I will admit that the devil here is in the details.  What are the eligibility requirements for the students?  Residency requirements?  What about older workers who may already have a college degree, but need to go back to school for professional certification?  Will they be included in this free education?   What colleges and technical schools will be participating in this program?  Are private colleges allowed to be participating in this program....Can you say College Voucher?  What will be paid in this "free education?"  Tuition?  Room and Board?  Books and supplies?

Governor Haslam estimates that the cost for this program will be around $34 million a year, which will be paid by diverting surplus revenue from the state lottery.  He also said that the state will work with private foundations to provide mentors to students on "navigating college."  This brings up two more interesting questions.  The first is, if the state lottery "surplus revenues" drop below $34 million to where the program can not pay the free tuition to students, who will make up the shortfall?  The state's general revenue fund?  The taxpayers?  The students?  

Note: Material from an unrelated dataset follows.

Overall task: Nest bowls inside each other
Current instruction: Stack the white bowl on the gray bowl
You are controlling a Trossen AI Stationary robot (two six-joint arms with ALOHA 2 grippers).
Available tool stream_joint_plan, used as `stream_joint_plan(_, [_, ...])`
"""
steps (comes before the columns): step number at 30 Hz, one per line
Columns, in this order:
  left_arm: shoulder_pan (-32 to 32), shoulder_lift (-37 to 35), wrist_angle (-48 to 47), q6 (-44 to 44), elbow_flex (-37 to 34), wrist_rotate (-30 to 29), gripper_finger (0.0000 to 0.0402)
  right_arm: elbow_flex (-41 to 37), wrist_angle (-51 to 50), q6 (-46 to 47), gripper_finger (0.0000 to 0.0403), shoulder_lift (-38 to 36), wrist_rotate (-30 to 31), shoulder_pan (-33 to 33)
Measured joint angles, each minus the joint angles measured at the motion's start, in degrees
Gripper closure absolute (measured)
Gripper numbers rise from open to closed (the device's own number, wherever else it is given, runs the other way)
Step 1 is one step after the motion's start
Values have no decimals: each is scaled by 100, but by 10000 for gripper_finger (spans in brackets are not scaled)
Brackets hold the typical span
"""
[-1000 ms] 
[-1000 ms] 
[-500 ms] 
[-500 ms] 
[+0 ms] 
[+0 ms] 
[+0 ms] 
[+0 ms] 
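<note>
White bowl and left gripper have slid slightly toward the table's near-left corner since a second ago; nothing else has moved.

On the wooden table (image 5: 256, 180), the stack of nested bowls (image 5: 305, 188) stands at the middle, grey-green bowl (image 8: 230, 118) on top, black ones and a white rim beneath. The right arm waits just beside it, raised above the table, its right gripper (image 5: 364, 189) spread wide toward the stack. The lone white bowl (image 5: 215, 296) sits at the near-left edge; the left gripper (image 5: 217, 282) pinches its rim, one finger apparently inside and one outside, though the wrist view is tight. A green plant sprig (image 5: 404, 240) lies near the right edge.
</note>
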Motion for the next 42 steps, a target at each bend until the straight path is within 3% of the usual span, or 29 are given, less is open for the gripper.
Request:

The second question I would have is this entire idea of "private foundations" to provide these mentors to students?  Who or what are these private foundations, and what type of mentoring information will they be providing the students?  Will the students be required to see these private foundation mentors in order to get this free college aid?  What about older students who are returning to college, and will know all the hoops they must jump through for attending college?  Is this another scam for the governor to divert public taxpayer money to conservative companies providing either these mentoring services, or conservative colleges?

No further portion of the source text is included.